> _What is expected_:
Return each line of the material below exactly. Begin at the first and end on the line with "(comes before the".

> _Data excerpt_:
---+---

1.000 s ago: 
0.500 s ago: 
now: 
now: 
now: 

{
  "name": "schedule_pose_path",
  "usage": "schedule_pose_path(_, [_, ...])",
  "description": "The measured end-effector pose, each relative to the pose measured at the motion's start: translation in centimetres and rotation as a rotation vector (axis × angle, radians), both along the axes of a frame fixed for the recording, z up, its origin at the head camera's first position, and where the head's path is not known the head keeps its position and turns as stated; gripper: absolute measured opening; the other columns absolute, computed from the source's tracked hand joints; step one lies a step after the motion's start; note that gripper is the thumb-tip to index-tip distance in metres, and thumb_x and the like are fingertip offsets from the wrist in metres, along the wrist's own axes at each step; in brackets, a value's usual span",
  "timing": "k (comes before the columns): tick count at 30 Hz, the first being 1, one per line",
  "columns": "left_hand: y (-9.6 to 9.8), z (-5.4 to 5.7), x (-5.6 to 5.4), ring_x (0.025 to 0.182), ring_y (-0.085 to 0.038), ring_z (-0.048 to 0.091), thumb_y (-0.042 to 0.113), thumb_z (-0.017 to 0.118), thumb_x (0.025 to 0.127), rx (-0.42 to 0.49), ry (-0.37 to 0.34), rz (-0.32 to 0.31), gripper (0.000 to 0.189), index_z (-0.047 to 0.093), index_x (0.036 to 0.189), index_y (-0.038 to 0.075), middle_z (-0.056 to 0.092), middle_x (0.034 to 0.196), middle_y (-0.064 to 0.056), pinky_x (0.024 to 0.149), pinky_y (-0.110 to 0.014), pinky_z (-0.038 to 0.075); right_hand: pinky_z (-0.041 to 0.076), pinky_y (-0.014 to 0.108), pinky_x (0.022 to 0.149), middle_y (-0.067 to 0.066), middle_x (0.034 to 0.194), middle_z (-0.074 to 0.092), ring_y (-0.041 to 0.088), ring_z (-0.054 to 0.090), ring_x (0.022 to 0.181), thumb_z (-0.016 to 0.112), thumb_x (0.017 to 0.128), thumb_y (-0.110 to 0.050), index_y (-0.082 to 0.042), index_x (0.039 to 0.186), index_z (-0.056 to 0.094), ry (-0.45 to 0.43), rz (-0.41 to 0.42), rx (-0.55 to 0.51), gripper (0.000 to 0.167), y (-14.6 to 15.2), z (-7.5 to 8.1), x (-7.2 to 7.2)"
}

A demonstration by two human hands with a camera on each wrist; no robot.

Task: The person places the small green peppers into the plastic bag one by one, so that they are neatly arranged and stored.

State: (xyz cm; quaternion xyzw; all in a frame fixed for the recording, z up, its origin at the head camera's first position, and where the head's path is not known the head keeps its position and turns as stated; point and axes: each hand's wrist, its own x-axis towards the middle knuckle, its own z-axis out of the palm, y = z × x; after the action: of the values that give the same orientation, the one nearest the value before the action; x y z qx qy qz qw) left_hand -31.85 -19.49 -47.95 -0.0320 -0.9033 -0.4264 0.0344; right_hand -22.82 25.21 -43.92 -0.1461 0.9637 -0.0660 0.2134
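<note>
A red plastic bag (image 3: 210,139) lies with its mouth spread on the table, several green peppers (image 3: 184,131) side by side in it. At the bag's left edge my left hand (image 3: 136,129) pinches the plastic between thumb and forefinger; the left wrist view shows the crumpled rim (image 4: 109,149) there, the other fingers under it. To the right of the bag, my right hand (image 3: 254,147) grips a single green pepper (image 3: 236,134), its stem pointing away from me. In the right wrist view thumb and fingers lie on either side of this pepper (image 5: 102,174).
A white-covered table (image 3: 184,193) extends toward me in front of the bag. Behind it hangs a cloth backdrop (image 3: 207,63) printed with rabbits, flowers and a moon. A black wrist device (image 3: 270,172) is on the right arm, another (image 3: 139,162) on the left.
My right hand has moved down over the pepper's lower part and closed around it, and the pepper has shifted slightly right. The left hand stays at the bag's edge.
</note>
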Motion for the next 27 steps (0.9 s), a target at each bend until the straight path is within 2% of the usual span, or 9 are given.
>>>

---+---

> _Solution_:
1.000 s ago: 
0.500 s ago: 
now: 
now: 
now: 

{
  "name": "schedule_pose_path",
  "usage": "schedule_pose_path(_, [_, ...])",
  "description": "The measured end-effector pose, each relative to the pose measured at the motion's start: translation in centimetres and rotation as a rotation vector (axis × angle, radians), both along the axes of a frame fixed for the recording, z up, its origin at the head camera's first position, and where the head's path is not known the head keeps its position and turns as stated; gripper: absolute measured opening; the other columns absolute, computed from the source's tracked hand joints; step one lies a step after the motion's start; note that gripper is the thumb-tip to index-tip distance in metres, and thumb_x and the like are fingertip offsets from the wrist in metres, along the wrist's own axes at each step; in brackets, a value's usual span",
  "timing": "k (comes before the columns): tick count at 30 Hz, the first being 1, one per line",

Nothing else belongs in the answer.